Python is used in Blender 3D, since very long, for plugins and addons (the core internal code I believe keeps being C or C++). Oh, and I think Krita (also open source, free, but this one is for 2D painting) also allows adding functionality as plugins through Python. Blender is my main tool for anything 3D in freelancing. It has now an amazing rendering output. It has reached that level where if you are well versed in it (been many years, myself), it reaches quality and speed in production that you find in commercial (paid, expensive) tools, at least for freelancing. To get a job in an AAA game making (or film) company, in the industry, that's a different story, tho. In Maya (at jobs I was much more of a Max user) , I count on some friends, coders, who tell me they do this scripting in Mel, a scripting system for Maya. But this feedback is from years ago... Maybe Maya has moved to Python, which is probably a clever move ( I don't know, as I am not a Maya user, only "handled" it when some company would require me to). I needed at some point, for 2 specific gigs ( back then I was called a web designer, lol ) to generate sort of an offline processed gallery (only to upload a static version, as often were super cheapo hostings, with CPU usage and sql usage very limited, etc), for a fellow comic artist's portfolio site, and also later on, for a real state business photo gallery ( I re-used some code for the second, lol).
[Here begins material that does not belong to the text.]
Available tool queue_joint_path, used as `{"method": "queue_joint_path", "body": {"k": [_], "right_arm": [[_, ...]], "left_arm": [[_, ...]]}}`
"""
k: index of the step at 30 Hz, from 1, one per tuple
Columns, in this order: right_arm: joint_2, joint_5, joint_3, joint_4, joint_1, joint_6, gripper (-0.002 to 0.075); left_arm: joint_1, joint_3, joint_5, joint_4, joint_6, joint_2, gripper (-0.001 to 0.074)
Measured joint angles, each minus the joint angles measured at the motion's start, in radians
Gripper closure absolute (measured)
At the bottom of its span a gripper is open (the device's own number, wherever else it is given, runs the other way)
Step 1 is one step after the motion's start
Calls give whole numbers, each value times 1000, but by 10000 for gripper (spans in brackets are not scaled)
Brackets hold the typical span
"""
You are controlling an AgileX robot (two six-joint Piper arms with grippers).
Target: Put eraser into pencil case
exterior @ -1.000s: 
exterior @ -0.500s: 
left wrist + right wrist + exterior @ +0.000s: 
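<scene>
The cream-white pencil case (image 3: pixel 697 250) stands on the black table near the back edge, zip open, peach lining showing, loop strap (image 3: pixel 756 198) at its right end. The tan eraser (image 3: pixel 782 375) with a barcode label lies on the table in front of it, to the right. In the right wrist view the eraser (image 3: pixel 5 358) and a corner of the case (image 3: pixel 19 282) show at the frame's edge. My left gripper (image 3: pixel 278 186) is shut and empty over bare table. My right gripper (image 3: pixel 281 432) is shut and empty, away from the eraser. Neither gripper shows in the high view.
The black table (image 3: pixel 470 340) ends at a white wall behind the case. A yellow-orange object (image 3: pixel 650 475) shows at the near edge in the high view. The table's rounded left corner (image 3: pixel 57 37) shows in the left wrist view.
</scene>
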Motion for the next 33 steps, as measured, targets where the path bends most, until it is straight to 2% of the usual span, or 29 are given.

Some time later, I needed to do a basic text parser. Since day one, I just went to the oficial online Python doc back then, and I was able to build those things...in days. Probably was the dirtiest and ugliest python code humankind have seen, and I know ZERO about python, then and now, but what I could get out of it, is that it served the purpose, I got payed and all worked. I learnt that I would like quite Python, if life forced me to learn it at some point. :) . I'm right now into JS , and general "web developing pack", as I call it, instead. ( Indeed, just got Stef's course!, will see how it goes... :D am a good learner, tho)

George - back-end

Upvotes from:

I am a Linux sys admin and have recently started scripting in Python. Python is un-believably good when it comes to scripting especially its cross platform nature. It doesn't matter if it is a windows or linux system. It provides a kind of abstraction layer to the OS which is un-precedent at least in my experience.

jack

Upvotes from:

As a game developer performance will always be the most important characteristic of a language, because even if you want to make a 2D game, in this day and age you will most likely want to enhance your 2D game with CPU / GPU heavy effects to help it to stand out. I would say the "best" languages would be first C, because you can write multi platform code for Linux, Win and Mac, working in OpenGL. Second would be C++. And that is pretty much it. The best syntax tho would go for C#. But that is all irrelevant if you, like myself is an independent game developer, because if that is the case you should go for Unity, because it's hands down the best option if you want de facto put a commercial game on the world. There is just no way to compete with the productivity levels of a ready-to-go engine that comes with all the necessary tools to just get in and create a game.